Copy each line in the data below that contains the word "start".

Task input:
:::::

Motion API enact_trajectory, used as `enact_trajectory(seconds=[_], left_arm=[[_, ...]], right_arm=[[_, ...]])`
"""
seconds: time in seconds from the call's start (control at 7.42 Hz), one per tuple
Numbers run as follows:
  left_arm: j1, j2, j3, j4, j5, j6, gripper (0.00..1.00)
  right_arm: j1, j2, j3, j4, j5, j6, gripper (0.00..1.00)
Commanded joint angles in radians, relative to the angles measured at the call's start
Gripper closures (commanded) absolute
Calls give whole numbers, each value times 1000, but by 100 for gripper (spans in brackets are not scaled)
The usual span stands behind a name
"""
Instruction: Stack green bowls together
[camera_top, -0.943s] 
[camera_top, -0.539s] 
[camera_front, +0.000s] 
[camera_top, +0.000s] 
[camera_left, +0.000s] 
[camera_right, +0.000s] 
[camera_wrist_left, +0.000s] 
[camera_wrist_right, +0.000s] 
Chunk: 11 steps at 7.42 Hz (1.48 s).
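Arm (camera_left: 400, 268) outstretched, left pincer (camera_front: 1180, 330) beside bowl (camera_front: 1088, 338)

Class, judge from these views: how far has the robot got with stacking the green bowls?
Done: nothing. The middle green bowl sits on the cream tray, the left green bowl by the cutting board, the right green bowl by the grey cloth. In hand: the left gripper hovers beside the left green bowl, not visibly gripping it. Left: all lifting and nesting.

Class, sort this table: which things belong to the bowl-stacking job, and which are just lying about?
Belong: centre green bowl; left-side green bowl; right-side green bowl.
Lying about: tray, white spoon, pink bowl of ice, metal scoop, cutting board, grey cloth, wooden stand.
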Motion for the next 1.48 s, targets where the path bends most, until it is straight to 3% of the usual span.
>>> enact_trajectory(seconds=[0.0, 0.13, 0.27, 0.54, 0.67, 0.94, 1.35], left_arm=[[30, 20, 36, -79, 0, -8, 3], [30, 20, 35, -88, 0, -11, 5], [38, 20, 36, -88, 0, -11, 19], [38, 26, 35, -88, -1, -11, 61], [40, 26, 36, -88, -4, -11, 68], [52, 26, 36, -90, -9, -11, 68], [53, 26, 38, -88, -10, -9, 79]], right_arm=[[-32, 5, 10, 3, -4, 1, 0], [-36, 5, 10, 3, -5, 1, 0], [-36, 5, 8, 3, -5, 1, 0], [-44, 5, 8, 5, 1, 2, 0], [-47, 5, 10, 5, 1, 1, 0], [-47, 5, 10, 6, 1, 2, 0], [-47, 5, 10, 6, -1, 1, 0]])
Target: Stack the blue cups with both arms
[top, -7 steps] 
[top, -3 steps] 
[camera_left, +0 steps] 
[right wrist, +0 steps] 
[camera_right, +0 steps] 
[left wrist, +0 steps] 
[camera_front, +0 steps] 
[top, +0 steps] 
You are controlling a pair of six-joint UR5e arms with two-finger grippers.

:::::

Answer to the problem:
seconds: time in seconds from the call's start (control at 7.42 Hz), one per tuple
Commanded joint angles in radians, relative to the angles measured at the call's start

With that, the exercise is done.